FRIENDSHIP, RECOVERY, LIFE
By Christopher Pachik
I was messed up. My high school sweetheart Jamie still tried to help me. Even through my active addiction, she was trying to help me, but she enabled me to manipulate her out of money and love. Using people I called friends was normal then, but in recovery I realized I had harmed her.
For a long time, friends were just people I befriended because they had something that I needed or vice versa. It has been in recovery – and only in recovery, that I found true friends. People who generally care about you because they like the person you are. I was “running and gunning”, as I like to call it, for so long that I had no real friends. Being in active addiction for 10 years has taught me to cherish these friendships obtained through recovery and in Christ Jesus.
“If either men fall down, one can help the other up. But pity anyone who falls and has no one to help them up.” Ecclesiastes 4;10
Fellowship and friendship in recovery is based on the understanding that as humans we all fall down, but if we are living by honest, spiritual and biblical principles, then we accept our duty to pick a fellow brother up. There is no way to succeed if we try to do recovery alone. It is a pay-it-forward program. We only gain progress in recovery by giving ourselves away.

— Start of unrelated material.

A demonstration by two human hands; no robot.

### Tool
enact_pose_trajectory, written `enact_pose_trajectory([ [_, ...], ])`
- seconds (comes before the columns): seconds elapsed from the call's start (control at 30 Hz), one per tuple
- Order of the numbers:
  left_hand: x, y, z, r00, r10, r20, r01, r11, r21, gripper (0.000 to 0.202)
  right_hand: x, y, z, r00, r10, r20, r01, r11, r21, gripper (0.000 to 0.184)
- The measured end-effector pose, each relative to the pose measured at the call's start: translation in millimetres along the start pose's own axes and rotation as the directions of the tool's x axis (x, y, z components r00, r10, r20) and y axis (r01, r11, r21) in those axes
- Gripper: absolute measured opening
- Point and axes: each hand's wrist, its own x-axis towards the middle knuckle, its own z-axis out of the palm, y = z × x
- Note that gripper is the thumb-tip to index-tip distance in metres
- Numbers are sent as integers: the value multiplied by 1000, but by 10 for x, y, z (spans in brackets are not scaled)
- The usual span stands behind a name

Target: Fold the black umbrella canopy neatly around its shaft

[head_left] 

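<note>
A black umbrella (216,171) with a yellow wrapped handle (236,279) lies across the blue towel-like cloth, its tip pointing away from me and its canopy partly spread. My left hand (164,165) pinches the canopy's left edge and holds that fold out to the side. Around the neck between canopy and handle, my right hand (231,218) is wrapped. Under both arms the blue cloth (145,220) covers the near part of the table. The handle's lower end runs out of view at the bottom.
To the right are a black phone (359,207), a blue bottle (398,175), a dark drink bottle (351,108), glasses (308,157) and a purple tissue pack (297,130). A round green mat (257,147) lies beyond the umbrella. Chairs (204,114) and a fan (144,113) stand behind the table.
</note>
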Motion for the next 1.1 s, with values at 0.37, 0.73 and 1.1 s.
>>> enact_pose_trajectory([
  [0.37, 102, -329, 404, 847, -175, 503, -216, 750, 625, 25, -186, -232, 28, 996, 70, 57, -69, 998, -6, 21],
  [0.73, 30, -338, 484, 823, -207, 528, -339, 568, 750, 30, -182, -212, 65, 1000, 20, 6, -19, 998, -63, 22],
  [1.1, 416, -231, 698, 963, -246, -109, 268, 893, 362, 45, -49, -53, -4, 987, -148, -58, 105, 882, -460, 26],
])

My sponsor, who is now my best friend, Cadet Robert Coriston, took me through the 12 steps and discipled me. There is something about completely vulnerable with another human being about all of your fears, defects and just bad things you have done that brings you closer. It was through “cleaning my side of the street” that allowed me to be open-minded and willing to hear God’s calling on my life. Completely clear-minded and healthy for the first time, I started to hear this voice that was telling me “it is going to be ok”. Then I remembered a scripture Rob had given me: “Come to me, all who are weary and burdened, and I will give you rest.” (Matthew 11:28)
I was so sick and tired of being sick and tired that I listened to what Rob had been telling me about laying it all down at the altar and starting life as a new creation through Christ. On February 3rd, 2014 at the Suncoast Adult Rehabilitation Center (ARC) in St. Petersburg, Florida, I gave my life to Christ as my mentor, my sponsor and my best friend Rob and Col. Mark Bell prayed over me. I cried tears of joy for the first time in my life.
Rejuvenated by power of Jesus Christ, it was now my turn to pass it on. It was great to start discipling other guys at the ARC. Our 12th step in Alcoholics Anonymous states “after having a spiritual awakening as a result of these steps, we carry the message to other alcoholics and practice these principles in all of our affairs.” Discipleship and sponsorship are one and the same – they are about teaching the way as we have been taught. Jesus never sent out disciples on their own nor did he travel alone. He did this so that in times of need they could lean on and support one another like a friend would. In recovery, we believe in the same principle of fellowship with one another. Friendship means more to me than just a word; it means life-long brothers and sisters in Christ.
Repairing relationships is part of the recovery process. In A.A. our 9th step is to make an amends to those we have harmed. So I had Jamie, my high school sweetheart, on my mind. The problem with this was that she had moved to New York. In fact, she had not been home in 10 years even to visit.
While I was staying at the ARC, I had the chance to wash dishes at a friend’s restaurant in my hometown to make a little pocket money on weekends. One Saturday morning in March 2014, I was walking out of the back with a bus tub full of clean dishes. Home for only one day, a young woman walked in the front door of the restaurant – and it was Jamie! I dropped the whole tub of dishes and started sobbing right then and there. I ran over to her with tears in my eyes told her what God had been doing in my life, how much I have changed and how much I regretted the way I treated her. “What can I do to make up for all the bad things I have done to you?” I asked. Her response is one of the things that keeps me sober, she said: “Just keep doing what you are doing and help others as you were helped.” She is one of my biggest supporters and friends to this day.
Recovery taught me how to care about others over myself, but it is God’s unfathomable grace that allows me to be a friend to someone else. At heart, the Christian life is a recovery journey. Sharing the journey keeps us on it and in it.
Christopher Pachik is a graduate of the Suncoast ARC and an accepted candidate for the training school for officers (2016-2018). He is currently employed as a Salvation Army Mission Specialist at Clearwater Corps in Florida.